- PROMPT: Of the lines below, write out exactly those from the line with "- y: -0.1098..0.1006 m" through the line with "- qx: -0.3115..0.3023", both included, and skip the rest.

• • •

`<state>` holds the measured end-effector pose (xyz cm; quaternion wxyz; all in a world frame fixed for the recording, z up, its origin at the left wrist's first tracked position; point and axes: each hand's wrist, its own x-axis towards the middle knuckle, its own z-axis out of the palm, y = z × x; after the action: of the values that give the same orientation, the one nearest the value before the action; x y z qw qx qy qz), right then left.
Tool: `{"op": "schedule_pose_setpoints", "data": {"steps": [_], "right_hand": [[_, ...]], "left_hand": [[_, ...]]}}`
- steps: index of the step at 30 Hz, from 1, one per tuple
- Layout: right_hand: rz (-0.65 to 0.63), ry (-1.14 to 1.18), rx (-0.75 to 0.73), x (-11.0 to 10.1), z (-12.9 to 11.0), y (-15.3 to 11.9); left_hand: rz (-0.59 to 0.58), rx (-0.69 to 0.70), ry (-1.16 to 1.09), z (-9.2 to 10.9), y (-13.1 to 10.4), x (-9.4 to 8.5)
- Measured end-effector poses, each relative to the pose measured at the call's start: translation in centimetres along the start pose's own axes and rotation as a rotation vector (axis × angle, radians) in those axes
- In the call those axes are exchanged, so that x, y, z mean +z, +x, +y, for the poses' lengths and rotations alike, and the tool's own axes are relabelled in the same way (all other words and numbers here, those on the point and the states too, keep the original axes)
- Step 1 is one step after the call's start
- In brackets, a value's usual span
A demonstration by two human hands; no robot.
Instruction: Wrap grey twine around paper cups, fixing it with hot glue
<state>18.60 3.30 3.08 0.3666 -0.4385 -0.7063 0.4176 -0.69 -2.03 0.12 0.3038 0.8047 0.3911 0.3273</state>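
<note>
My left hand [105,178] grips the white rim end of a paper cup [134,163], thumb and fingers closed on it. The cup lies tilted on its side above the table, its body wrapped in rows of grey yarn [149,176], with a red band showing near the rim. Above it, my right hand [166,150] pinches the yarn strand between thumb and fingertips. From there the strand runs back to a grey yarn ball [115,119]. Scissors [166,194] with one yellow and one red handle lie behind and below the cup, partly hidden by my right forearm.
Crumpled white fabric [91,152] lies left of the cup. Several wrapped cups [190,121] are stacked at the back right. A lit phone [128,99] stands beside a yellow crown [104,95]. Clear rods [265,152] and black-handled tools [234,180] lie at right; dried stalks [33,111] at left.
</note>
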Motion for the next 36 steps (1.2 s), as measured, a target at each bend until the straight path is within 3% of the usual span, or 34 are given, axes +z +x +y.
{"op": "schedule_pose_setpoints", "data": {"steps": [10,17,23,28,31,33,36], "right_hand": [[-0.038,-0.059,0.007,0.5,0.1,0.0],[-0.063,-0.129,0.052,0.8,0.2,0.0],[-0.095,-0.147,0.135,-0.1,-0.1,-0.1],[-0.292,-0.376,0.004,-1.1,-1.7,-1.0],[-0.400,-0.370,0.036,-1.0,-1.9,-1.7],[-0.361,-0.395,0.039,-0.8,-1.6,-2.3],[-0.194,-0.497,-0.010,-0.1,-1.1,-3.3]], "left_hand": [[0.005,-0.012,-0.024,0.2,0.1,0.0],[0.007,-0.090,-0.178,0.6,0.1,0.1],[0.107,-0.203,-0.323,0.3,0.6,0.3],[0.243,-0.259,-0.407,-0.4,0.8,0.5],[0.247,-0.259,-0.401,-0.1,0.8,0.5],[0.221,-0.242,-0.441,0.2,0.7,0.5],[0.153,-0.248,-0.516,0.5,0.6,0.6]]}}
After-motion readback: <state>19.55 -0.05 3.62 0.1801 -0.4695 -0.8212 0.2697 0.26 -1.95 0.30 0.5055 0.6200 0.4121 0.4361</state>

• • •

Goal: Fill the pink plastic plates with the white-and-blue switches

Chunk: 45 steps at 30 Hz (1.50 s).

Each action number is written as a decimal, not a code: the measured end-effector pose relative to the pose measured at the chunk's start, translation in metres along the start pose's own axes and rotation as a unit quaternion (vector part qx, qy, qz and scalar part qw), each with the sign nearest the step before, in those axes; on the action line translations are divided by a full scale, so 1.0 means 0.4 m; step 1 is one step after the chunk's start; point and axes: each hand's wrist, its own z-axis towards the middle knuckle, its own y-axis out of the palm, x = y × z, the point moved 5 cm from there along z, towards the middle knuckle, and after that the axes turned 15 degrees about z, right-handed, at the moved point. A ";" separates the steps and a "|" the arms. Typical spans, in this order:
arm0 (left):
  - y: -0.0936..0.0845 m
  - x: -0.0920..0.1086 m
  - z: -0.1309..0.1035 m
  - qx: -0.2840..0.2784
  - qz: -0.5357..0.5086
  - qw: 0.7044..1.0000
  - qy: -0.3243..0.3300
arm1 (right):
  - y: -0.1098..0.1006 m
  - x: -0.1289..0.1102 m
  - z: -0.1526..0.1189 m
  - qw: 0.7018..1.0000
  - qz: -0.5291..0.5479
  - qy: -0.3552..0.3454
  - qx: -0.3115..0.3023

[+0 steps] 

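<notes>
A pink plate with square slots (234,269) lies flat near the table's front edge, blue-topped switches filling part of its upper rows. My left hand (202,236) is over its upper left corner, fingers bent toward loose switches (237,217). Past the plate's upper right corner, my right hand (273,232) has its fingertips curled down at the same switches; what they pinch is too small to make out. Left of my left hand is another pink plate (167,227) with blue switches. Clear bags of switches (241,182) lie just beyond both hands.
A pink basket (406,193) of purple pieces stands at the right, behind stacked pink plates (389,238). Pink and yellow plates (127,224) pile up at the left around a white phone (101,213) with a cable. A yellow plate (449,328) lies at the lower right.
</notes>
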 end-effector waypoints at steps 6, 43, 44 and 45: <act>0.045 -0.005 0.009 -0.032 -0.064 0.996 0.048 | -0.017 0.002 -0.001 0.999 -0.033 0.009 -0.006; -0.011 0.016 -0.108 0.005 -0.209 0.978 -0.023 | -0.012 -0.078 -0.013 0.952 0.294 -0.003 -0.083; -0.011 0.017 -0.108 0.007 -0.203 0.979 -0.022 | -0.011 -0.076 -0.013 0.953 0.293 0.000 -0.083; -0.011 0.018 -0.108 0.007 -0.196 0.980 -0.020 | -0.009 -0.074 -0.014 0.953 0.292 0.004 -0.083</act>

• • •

- ANSWER FOR THIS EXERCISE:
  - y: -0.1098..0.1006 m
  - x: -0.1289..0.1102 m
  - z: -0.1526..0.1189 m
  - qw: 0.7018..1.0000
  - qz: -0.5291..0.5479
  - qy: -0.3552..0.3454
  - qx: -0.3115..0.3023

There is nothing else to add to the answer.